Changing juvenile justice, one meal at a time
When chef Chad Houser walked away from one of Dallas’ trendiest restaurants in 2015 to open a café staffed by former juvenile offenders, his friends in the culinary world thought he had lost his mind.
Instead, he found his calling. Today he’s expanding Café Momentum nationwide.
A 2017 “Upstanders” story told how it all started when Houser volunteered to teach ice-cream making in a juvenile detention center. He shared his students’ surprise and delight when they won a competition. Then he couldn’t stop thinking about what would happen to them when they got out.
More than 40 percent of young offenders wound up back in jail within three years of release, according to a Texas legislative board. Houser started Café Momentum to break that cycle.
Besides paid on-the-job training, Cafe Momentum offers case managers to help with housing, budgeting, anger management and other life skills; in 2019, it added an on-site school. When Starbucks last wrote about Houser, just 15 percent of the 469 young men and women he had helped to that point had gone back to jail.

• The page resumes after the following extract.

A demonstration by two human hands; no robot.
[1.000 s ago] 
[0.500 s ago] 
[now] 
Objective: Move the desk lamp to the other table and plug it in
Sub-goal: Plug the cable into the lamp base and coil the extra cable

Today, more than 1,000 have completed the intensive one-year internship. The reconviction and re-adjudication rate over the last 12 months was zero.
“They’ll rise to the expectations set for them as long as we give them the tools and opportunities to do so,” Houser said.
In partnership with the National Football League, Houser began laying plans to take those tools and opportunities to other cities. He scouted locations, hosting a pop-up dinner in Nashville before the 2019 NFL draft and another in Miami before the 2020 Super Bowl.
Then the pandemic hit.
Back in Dallas, the café’s chief operating officer told Houser that they had to shut the restaurant down. To Houser, that was unthinkable. “We can’t,” he replied. “We need to provide income, resources and stability for the kids.”
Luck was with him. An email arrived from a parent in the local school district. With schools on the brink of closing too, hundreds of students who depended on free lunches would go hungry. Did Houser have any ideas on how the district could get food to these kids?
Why, yes. He did.
“Seventy-two hours later, we were on it,” Houser said.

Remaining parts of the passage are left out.